YOUR OBJECTIVE. Can you pull out each line of the data below that includes the word "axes"?

SOURCE MATERIAL.
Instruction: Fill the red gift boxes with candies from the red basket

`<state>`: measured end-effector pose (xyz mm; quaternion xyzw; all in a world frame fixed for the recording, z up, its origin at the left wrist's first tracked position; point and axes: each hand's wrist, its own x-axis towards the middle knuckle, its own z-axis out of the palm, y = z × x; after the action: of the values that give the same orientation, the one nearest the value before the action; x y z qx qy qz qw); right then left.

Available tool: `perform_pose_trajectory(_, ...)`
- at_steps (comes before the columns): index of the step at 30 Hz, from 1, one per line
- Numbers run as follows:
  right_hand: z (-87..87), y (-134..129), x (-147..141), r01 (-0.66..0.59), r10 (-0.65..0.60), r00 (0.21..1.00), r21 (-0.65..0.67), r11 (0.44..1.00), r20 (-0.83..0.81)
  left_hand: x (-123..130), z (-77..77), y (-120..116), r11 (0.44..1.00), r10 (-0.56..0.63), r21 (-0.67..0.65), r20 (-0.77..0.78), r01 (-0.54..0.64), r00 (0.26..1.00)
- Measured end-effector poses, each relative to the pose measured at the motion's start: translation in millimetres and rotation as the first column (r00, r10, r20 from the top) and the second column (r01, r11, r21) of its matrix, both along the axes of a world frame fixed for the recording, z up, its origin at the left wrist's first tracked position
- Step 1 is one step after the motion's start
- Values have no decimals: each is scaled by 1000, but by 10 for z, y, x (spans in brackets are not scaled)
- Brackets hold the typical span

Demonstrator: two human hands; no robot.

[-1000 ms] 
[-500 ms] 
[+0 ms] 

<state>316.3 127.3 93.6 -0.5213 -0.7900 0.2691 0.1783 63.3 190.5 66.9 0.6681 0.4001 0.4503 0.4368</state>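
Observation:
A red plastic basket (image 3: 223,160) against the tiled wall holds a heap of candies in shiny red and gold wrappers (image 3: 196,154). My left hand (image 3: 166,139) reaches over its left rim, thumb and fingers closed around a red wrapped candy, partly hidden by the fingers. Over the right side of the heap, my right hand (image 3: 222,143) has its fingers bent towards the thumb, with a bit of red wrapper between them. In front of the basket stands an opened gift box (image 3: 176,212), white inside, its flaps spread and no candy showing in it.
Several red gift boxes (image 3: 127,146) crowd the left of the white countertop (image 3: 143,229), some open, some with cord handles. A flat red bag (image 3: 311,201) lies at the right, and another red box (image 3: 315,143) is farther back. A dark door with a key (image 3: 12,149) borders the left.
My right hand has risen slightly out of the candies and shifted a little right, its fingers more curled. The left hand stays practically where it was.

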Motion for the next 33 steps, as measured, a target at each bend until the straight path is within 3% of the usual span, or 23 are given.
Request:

TASK RESULT.
`<state>`: measured end-effector pose (xyz mm; quaternion xyzw; all in a world frame fixed for the recording, z up, its origin at the left wrist's first tracked position; point and axes: each hand's wrist, its own x-axis towards the middle knuckle, its own z-axis out of the palm, y = z × x; after the action: of the values that give the same orientation, the one nearest the value before the action; x y z qx qy qz qw); right then left.
- Measured end-effector poses, each relative to the pose measured at the motion's start: translation in millimetres and rotation as the first column (r00, r10, r20 from the top) and the second column (r01, r11, r21) of its matrix, both along the axes of a world frame fixed for the recording, z up, its origin at the left wrist's first tracked position

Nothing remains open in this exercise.